Whenever a line in the data holds the string "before", pull that line out.

========================

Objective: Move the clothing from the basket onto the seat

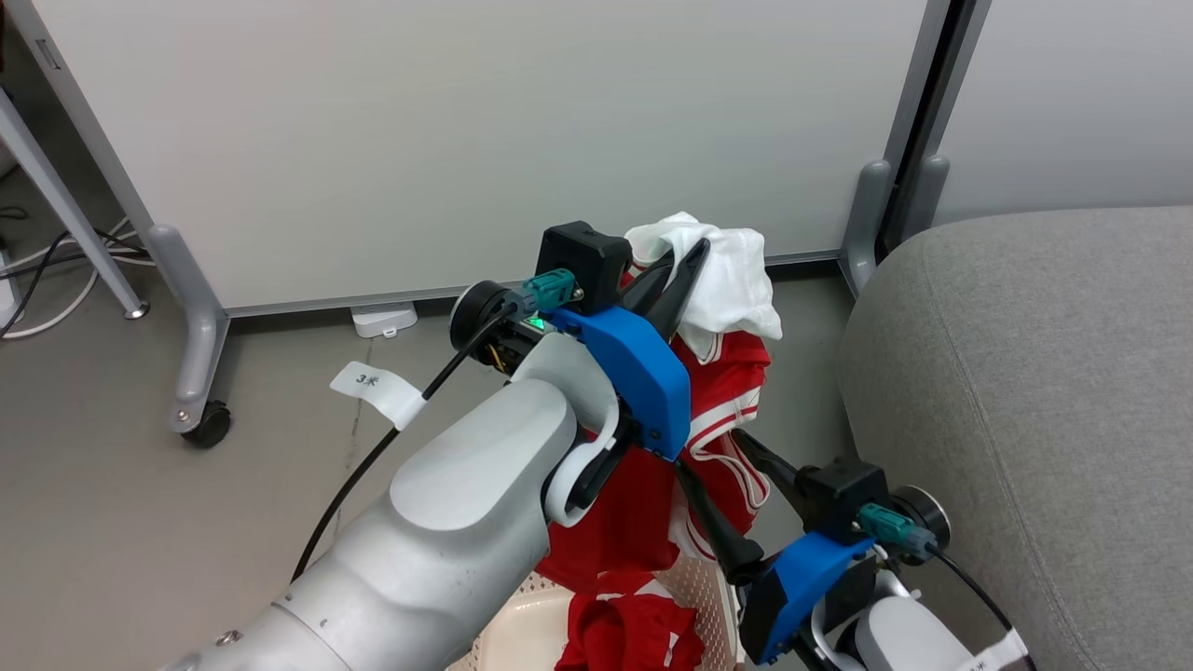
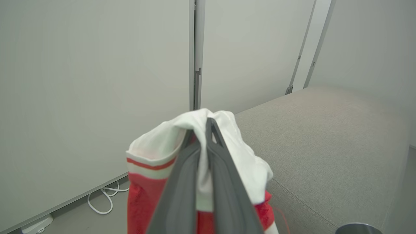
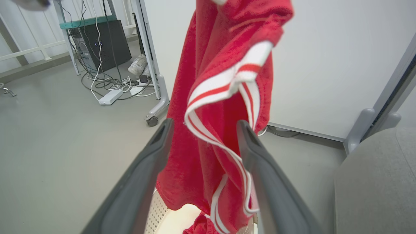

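The red garment [image 1: 718, 410] hangs limp above the basket [image 1: 522, 634], pinched at its white part by my left pincer [image 1: 685, 266], fingers clamped flat on the cloth. It is soft, light and shapeless, and it drapes rather than holding form. I judge a bunched fold or the striped hem the surest hold, since a single thin layer may slip. My right pincer [image 1: 708, 450] stands wide open, a finger on either side of the dangling striped edge, gripping nothing. More red cloth [image 1: 634, 634] lies in the basket, and the grey seat [image 1: 1025, 419] is just to the right.
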Motion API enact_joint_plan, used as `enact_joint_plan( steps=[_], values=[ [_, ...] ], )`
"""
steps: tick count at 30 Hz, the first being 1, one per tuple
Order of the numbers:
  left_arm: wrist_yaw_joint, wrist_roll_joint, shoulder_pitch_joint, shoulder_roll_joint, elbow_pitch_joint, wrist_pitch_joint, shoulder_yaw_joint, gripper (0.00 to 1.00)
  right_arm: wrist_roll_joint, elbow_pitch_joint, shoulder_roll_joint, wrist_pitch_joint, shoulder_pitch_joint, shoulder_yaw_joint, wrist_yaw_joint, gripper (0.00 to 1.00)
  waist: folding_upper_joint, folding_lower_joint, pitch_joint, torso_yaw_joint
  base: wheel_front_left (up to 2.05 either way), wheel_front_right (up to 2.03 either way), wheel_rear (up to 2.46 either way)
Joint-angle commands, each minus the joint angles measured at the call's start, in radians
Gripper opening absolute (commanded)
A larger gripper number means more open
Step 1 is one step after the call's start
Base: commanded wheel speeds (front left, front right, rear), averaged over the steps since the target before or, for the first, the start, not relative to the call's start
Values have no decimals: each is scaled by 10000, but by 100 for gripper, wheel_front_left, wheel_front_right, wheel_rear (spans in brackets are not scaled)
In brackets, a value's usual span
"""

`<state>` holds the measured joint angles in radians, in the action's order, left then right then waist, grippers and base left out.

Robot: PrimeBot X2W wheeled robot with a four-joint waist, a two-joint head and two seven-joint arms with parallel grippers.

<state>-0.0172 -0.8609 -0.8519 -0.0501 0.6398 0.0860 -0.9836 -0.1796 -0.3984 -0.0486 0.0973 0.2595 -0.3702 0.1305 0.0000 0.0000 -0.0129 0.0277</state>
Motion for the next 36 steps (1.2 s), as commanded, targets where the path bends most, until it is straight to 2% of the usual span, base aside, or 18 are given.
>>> enact_joint_plan(
  steps=[1, 11, 12, 13, 14, 15, 26, 27, 28, 29, 30, 36],
  values=[
    [-13, -99, -230, -6, 39, 90, -45, 0, -177, -209, -32, -72, 264, -107, 5, 100, 0, 0, 13, 4, 0, 0, 0],
    [8, -606, -446, -6, 229, 274, -561, 0, -851, -2045, -27, -2, 2066, -966, 5, 100, 0, 0, 100, -48, 0, 0, 0],
    [-5, -654, -464, -6, 235, 300, -610, 0, -913, -2212, -26, -15, 2156, -1109, 5, 91, 0, 0, 105, -56, 0, 0, 0],
    [-23, -699, -486, -9, 237, 328, -666, 0, -987, -2358, -24, -11, 2276, -1221, 5, 36, 0, 0, 111, -66, 0, 0, 0],
    [-40, -732, -517, -8, 240, 334, -719, 0, -1076, -2442, -29, 101, 2411, -1279, 5, 11, 0, 0, 118, -75, 0, 0, 0],
    [-53, -777, -543, -8, 241, 348, -772, 0, -1120, -2567, -29, 160, 2510, -1338, 5, 0, 0, 0, 123, -83, 0, 0, 0],
    [-181, -1171, -673, -6, 562, 576, -1156, 0, -1691, -3327, -27, 888, 2947, -1499, 5, 0, 0, 0, 97, -231, 0, 0, 0],
    [-188, -1202, -680, -6, 578, 593, -1187, 28, -1731, -3364, -26, 913, 2956, -1516, 5, 0, 0, 0, 92, -243, 0, 0, 0],
    [-202, -1228, -693, -8, 604, 599, -1229, 52, -1761, -3410, -27, 932, 2963, -1537, 5, 0, 0, 0, 87, -252, 0, 0, 0],
    [-231, -1255, -699, -8, 623, 606, -1268, 98, -1786, -3438, -27, 969, 2973, -1560, 5, 0, 0, 0, 81, -260, 0, 0, 0],
    [-259, -1263, -709, -8, 644, 620, -1306, 100, -1827, -3457, -27, 995, 2984, -1581, 5, 0, 0, 0, 76, -266, 0, 0, 0],
    [-252, -1398, -614, -7, 756, 678, -1453, 100, -1975, -3494, -27, 1105, 3021, -1670, 5, 0, 0, 0, 55, -289, 0, 0, 0]
  ],
)
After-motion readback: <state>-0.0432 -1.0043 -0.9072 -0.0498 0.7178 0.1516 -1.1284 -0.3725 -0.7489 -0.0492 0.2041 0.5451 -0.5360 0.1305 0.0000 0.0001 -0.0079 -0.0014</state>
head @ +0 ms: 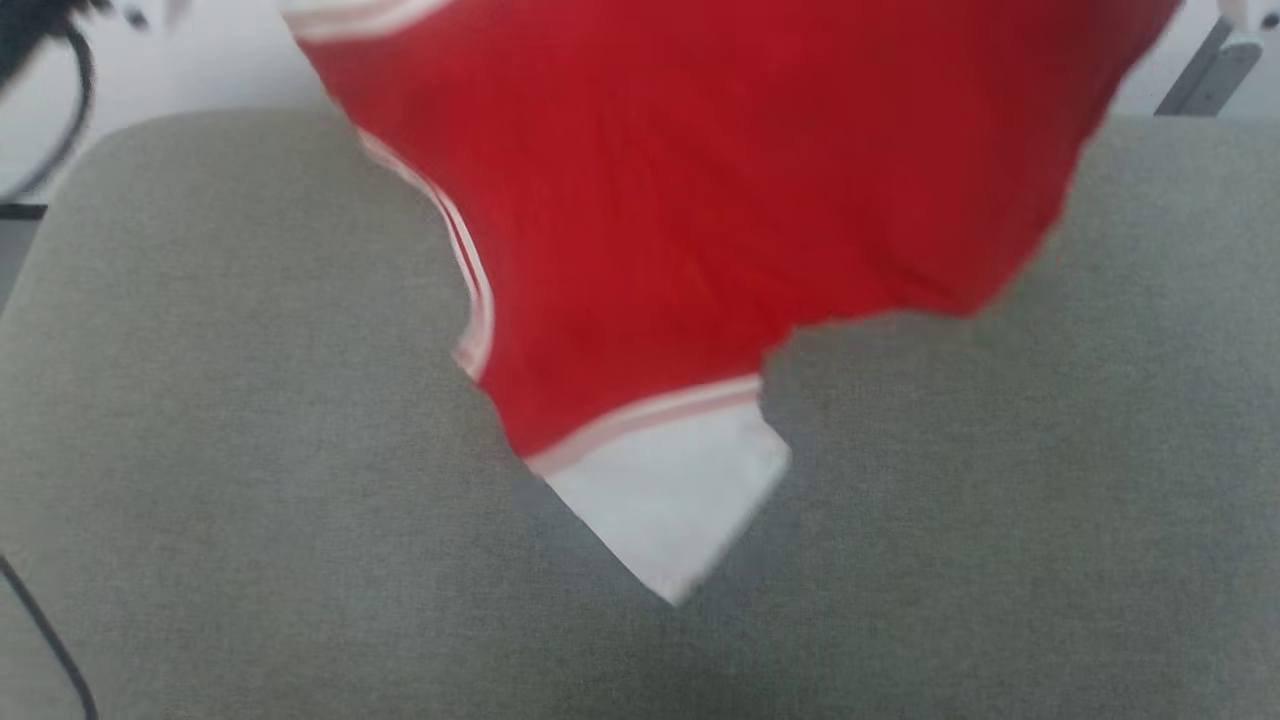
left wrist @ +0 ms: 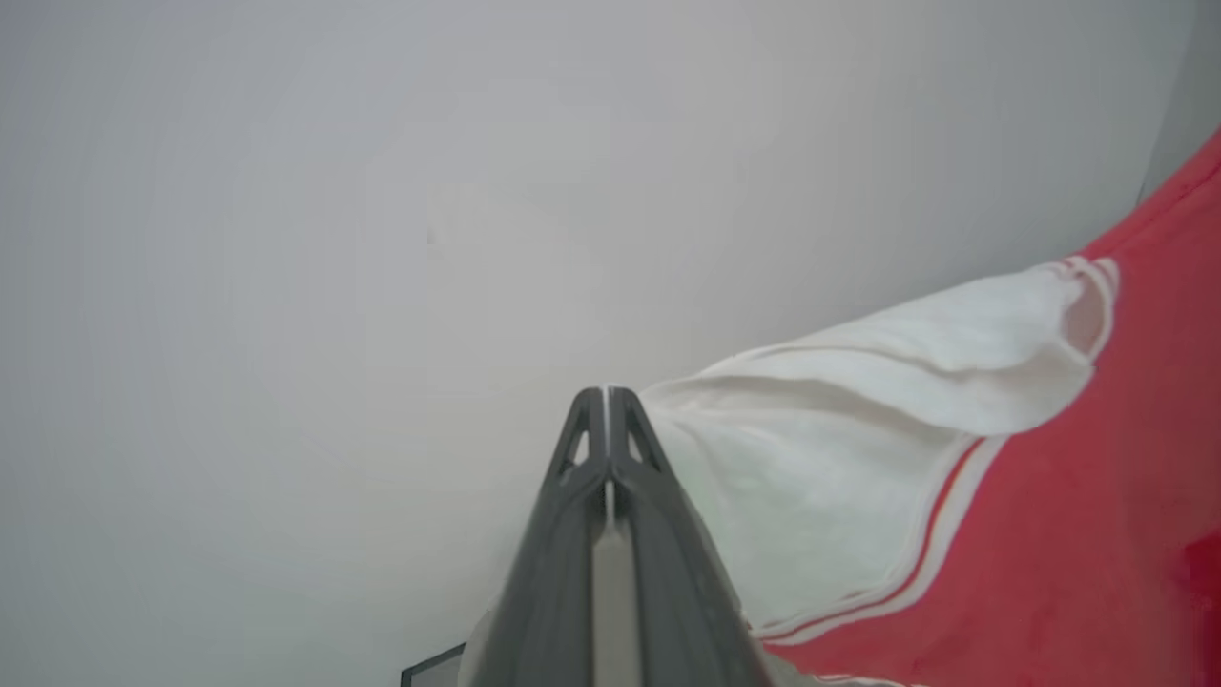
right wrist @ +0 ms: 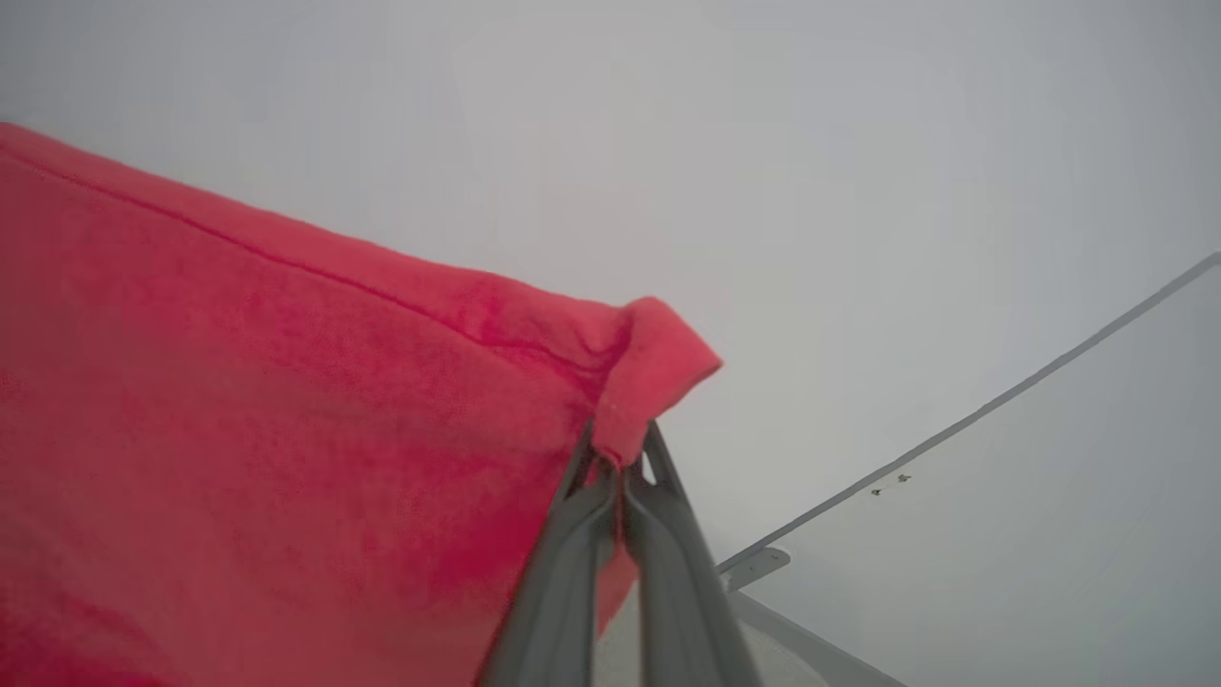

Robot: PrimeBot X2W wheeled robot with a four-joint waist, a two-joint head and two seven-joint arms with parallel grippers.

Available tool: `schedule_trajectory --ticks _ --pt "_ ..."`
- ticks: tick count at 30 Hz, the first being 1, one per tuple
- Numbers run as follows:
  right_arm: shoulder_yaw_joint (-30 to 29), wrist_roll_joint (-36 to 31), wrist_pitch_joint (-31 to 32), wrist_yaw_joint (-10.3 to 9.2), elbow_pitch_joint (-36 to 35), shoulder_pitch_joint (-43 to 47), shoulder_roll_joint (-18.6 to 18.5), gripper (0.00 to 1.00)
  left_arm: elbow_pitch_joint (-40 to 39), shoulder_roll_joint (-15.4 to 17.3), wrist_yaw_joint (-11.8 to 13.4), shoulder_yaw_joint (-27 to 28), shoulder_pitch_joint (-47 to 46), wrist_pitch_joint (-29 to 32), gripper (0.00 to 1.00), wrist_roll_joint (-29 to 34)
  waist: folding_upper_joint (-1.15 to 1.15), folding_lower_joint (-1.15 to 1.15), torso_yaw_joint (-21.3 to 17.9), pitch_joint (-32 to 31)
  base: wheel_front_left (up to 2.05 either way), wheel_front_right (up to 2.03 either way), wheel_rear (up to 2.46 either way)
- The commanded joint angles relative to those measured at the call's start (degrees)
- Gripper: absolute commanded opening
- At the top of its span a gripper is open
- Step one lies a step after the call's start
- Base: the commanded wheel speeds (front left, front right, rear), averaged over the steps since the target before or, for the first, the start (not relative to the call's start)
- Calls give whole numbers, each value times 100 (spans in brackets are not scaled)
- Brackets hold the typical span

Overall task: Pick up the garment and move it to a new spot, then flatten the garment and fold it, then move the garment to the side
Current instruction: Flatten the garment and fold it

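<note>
One bright red soft T-shirt [head: 700,200] with white sleeves and red-and-white striped trim hangs spread in the air above the counter, apparently clear of it. Its lower white sleeve [head: 670,500] dangles nearest the surface. The right pincer [right wrist: 620,448], fingers pressed together, pinches a folded red corner of the hem. The left pincer [left wrist: 607,391] is likewise pressed together, and the other white sleeve [left wrist: 858,429] runs out taut from beside its tip. A pinch on that sleeve's edge is therefore probable, though the contact itself is hidden.

Step in hand, as judged: the carry to a new spot, with laying out, flattening and folding not yet begun. The next move calls for lowering both arms evenly, dangling sleeve first, and keeping the cloth stretched so that it lands without bunching.

The counter [head: 250,450] is broad and round-cornered, covered in grey-beige woven fabric, and nothing rests on the part in view. A pale wall [head: 200,60] stands behind it. A grey metal bracket [head: 1215,65] shows at its far right edge, and a thin dark cable [head: 45,640] crosses its near left corner.
</note>
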Motion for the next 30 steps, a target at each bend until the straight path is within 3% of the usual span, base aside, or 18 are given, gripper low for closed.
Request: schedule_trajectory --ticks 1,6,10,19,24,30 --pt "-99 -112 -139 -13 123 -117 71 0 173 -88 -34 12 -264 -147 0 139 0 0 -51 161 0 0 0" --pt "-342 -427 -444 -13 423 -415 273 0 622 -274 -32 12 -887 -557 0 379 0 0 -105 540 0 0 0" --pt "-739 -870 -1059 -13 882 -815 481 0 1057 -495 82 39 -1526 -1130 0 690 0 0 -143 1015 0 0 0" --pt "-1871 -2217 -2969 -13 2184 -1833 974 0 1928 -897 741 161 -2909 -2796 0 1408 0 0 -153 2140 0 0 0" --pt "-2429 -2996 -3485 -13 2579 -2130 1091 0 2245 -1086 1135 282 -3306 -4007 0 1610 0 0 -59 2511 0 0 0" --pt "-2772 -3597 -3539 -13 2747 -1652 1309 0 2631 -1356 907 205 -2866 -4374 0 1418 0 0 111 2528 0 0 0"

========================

*Solution for this exercise*:
Base: commanded wheel speeds (front left, front right, rear), averaged over the steps since the target before or, for the first, the start, not relative to the call's start
- Base: the commanded wheel speeds (front left, front right, rear), averaged over the steps since the target before or, for the first, the start (not relative to the call's start)

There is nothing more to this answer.